Do you have a garden? This is just one of the many questions I asked the three families I meet with last Thursday. How many people are in your family? How many children? What are their ages…
I have been in Haiti for not quite 2 weeks yet and I started work for World Wide Village on the anniversary of my first week in country. We are moving ahead in Williamson, with plans to help families start egg laying operations. The selected families will participate with us in building them a chicken coop large enough to hold 60 plus chickens. The families will receive training on working with and raising their chickens, this training will include a manual which I will be writing and have transcribed into Creole. The families will also receive ongoing support in the form of visits, at the beginning of their chicken adventure 4-5 visits a week. It is not that owning chickens is new to Haitian families, it is owning chickens that are not running free that is new.
These chickens will provide additional nutrition not only into the diets of the families that own them, but additional income.
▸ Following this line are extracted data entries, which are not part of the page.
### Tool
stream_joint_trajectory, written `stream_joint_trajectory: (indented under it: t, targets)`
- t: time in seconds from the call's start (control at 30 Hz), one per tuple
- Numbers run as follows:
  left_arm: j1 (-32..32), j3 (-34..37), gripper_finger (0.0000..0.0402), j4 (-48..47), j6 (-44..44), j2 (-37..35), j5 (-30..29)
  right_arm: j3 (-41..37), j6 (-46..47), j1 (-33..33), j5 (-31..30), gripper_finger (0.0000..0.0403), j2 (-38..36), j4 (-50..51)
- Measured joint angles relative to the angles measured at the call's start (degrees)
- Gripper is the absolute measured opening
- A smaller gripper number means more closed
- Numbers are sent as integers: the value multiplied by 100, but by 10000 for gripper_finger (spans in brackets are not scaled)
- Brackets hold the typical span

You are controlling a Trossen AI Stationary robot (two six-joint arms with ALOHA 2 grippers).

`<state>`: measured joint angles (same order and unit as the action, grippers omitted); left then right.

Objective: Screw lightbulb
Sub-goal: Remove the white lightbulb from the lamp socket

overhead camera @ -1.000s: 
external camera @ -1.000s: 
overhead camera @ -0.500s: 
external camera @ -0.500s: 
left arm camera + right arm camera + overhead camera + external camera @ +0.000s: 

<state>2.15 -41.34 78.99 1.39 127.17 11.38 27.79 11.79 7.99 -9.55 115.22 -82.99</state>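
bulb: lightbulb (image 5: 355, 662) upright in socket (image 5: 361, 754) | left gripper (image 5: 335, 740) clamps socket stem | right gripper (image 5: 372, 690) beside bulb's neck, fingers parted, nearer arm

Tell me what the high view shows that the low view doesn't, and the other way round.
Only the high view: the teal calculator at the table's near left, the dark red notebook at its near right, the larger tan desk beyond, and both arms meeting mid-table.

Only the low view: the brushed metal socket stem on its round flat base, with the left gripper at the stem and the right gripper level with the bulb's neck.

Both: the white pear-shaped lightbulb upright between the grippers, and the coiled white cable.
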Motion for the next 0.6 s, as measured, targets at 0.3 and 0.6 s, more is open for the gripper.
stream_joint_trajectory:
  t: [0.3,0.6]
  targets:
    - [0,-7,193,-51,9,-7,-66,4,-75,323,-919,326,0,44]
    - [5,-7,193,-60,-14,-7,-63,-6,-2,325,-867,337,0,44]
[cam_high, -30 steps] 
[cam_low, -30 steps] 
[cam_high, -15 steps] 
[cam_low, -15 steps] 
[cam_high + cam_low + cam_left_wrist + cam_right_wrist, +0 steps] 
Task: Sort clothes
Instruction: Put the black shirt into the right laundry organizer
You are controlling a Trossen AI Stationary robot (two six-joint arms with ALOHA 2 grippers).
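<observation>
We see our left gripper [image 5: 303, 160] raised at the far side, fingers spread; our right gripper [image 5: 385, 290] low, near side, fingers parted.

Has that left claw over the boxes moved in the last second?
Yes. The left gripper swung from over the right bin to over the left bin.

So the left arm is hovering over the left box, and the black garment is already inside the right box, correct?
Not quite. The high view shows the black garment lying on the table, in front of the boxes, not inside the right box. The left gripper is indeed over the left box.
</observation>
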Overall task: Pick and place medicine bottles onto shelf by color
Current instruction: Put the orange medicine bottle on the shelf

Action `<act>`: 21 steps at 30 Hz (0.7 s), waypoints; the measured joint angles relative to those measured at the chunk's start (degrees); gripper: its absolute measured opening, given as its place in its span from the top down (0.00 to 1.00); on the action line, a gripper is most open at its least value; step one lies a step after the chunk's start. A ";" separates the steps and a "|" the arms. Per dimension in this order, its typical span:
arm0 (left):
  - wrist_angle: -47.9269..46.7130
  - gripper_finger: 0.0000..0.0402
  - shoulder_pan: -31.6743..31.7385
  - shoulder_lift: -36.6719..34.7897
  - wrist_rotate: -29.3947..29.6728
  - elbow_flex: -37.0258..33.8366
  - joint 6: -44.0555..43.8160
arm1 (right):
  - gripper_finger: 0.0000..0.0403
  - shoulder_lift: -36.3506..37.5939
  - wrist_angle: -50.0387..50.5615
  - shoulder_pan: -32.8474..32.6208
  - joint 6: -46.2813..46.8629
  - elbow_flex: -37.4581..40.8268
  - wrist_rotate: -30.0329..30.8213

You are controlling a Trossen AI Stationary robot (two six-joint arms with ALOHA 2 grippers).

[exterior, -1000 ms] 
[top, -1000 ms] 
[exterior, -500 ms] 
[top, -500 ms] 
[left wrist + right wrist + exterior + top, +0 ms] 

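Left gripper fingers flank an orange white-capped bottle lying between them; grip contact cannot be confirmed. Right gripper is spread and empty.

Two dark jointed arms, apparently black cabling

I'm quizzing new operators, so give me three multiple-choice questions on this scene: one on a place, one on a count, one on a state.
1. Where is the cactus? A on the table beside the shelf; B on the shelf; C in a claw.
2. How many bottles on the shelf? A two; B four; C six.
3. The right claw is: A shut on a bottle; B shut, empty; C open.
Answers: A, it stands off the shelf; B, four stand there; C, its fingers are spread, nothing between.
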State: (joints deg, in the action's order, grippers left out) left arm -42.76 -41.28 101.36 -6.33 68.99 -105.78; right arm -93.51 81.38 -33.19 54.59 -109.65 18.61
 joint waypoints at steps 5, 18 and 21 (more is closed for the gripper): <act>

The added egg supply in the area of Williamson with also give other people a greater opportunity to increase their egg consumption. As a side effect (pun intended), the manure from the chickens will become a compost tea and be used in local gardens, a practice that I will be teaching, that I hope catches on.
I hope to have the supplies purchased by the end of this week and the first chicken coop built by the end of the following week. Monday I will be going to Haitian Broilers a huge poultry operation that was started as a partnership between Jamaica Broilers and others. If all goes well at this visit we will be purchasing our pullets from them, along with the feed.
I apologize for the dryness of this post and for it taking so long to get something posted… busy and tired play into my excuses for this. I will eventually work posting into my schedule and endeavor to make the posts more entertaining.